You've been out of the scene for a long while. Where have been?
I had a child. It's as simple as that. Where did I go? I didn't go anywhere. I was home, raising my son for 13 years. Now he's turning 14.
What do you feel about all the bands you've had a hand in making so popular?
Pleased. Rejoiced. Proud. It's always just good things. I always send them my moral support.
So how come now is the time to come back?
Firstly, my son is old enough. Secondly, while I was raising him, I did a lot of things during my free time. I jotted stuff down on paper such as short stories, movie plots, as well as songs, which I also recorded. Then, one day, a few people in the industry that I respect saw those things and told me that I should work on them for real. At first, I told them that I didn't want to make a big deal out of it. But they kept telling me again and again that what I did was good and should not go to waste. So I finally decided to do it.
What style is your new album?
My style hasn't changed. If you listen to my singles carefully, you will already know the answer. There are love songs, heartbroken songs, songs that retort, and many more that evoke thinking, whatever you want to call it. This is once again a concept album and the style, the way, and the concept are just clearer. Everything I used to do is still the same with this album. But it's also not the same, in that it's even more intense. But I'm not good at defining that. I have never felt my style is limited to just one thing.

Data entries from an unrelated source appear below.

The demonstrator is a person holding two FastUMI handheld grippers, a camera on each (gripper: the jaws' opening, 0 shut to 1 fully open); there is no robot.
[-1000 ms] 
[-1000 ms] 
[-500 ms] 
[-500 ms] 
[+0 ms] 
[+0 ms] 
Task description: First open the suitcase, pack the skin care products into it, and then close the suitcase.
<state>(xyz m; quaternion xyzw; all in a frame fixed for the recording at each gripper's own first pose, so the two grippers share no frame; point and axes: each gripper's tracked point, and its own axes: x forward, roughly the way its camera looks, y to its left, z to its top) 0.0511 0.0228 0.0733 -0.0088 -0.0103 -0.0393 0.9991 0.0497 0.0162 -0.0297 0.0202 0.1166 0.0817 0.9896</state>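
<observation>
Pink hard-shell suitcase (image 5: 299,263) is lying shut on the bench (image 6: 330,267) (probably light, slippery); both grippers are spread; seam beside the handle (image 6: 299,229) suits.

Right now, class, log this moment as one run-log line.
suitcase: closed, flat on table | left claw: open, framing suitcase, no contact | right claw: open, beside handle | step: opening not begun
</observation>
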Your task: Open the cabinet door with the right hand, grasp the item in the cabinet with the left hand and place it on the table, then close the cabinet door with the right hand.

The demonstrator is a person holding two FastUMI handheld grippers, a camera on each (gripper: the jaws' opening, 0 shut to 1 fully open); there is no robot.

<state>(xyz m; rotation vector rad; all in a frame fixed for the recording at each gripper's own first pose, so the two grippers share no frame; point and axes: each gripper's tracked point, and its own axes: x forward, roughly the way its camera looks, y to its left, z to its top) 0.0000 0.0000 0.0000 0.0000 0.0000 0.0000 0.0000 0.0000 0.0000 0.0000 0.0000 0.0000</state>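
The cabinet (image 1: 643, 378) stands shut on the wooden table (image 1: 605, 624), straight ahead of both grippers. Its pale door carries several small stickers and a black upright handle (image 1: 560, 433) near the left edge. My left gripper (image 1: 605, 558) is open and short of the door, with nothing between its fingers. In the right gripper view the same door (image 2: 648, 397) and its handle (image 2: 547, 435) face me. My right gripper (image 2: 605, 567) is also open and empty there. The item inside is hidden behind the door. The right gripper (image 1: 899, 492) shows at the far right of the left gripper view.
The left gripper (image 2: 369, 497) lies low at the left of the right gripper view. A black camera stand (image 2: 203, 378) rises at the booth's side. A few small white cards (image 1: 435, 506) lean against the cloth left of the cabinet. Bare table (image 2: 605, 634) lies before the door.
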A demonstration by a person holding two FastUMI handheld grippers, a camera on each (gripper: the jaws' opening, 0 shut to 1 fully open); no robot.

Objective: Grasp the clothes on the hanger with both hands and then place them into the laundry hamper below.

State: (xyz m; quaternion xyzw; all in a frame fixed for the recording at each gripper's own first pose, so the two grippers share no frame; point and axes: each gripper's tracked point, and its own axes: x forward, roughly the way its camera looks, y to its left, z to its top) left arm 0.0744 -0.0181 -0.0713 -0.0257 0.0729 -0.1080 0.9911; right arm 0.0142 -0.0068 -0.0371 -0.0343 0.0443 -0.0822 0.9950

And what is your work all about exactly?
My music is mostly abstract. Concrete things only make the abstract easier to digest. That's the core.
Is your voice the same?
No way. How could it be the same?
So what is it like working with people from the new generation?
I didn't feel that I would have to adapt myself or anything. I'm quite laid-back, accepting everyone how he or she is. But truth is, there is something about them that requires me to adjust myself, not to be like them, but to understand them. That something is the fact that everything about these people is super fast. Nevertheless, most of the things they do have quality, but there are a few things, when processed too fast, that have less quality. So for that, I might need to use the hands of people from my generation instead.
As an outsider looking into the music industry, do you think it has evolved into how you would like to see it?
I never thought about how I would like to see the music industry evolve. In the past, when I was a teenager, of course, I would have liked to see the world change into the way I wanted it to be. But today, I don't have those kinds of thoughts anymore. All I have to do is try to stay with what it is. I try to understand it. If there's anything I don't understand, I just accept that I don't understand it. I look for a place where I can stand, a place that is most suited to me that I won't be suffocating from standing. A place where I'm happy.
Many singers have risked a comeback but most of them have never made it, why were you brave enough to do it?
That doesn't mean that nobody will ever succeed in making a comeback. It depends on how you want to define the word "reborn", such as how popular you want to be and how much money you want to make. But actually, I don't focus on that. I just do it because I want to do it.
What do you want fans to expect from you?
Embrace me as a new artist. I'm just a person who tries to work his best in making music. It may not be something familiar to people following the present style of music. It's experimental in a way. I'm doing it, learning from it, and experimenting with it. For what? So something fresh and new has the odds of emerging.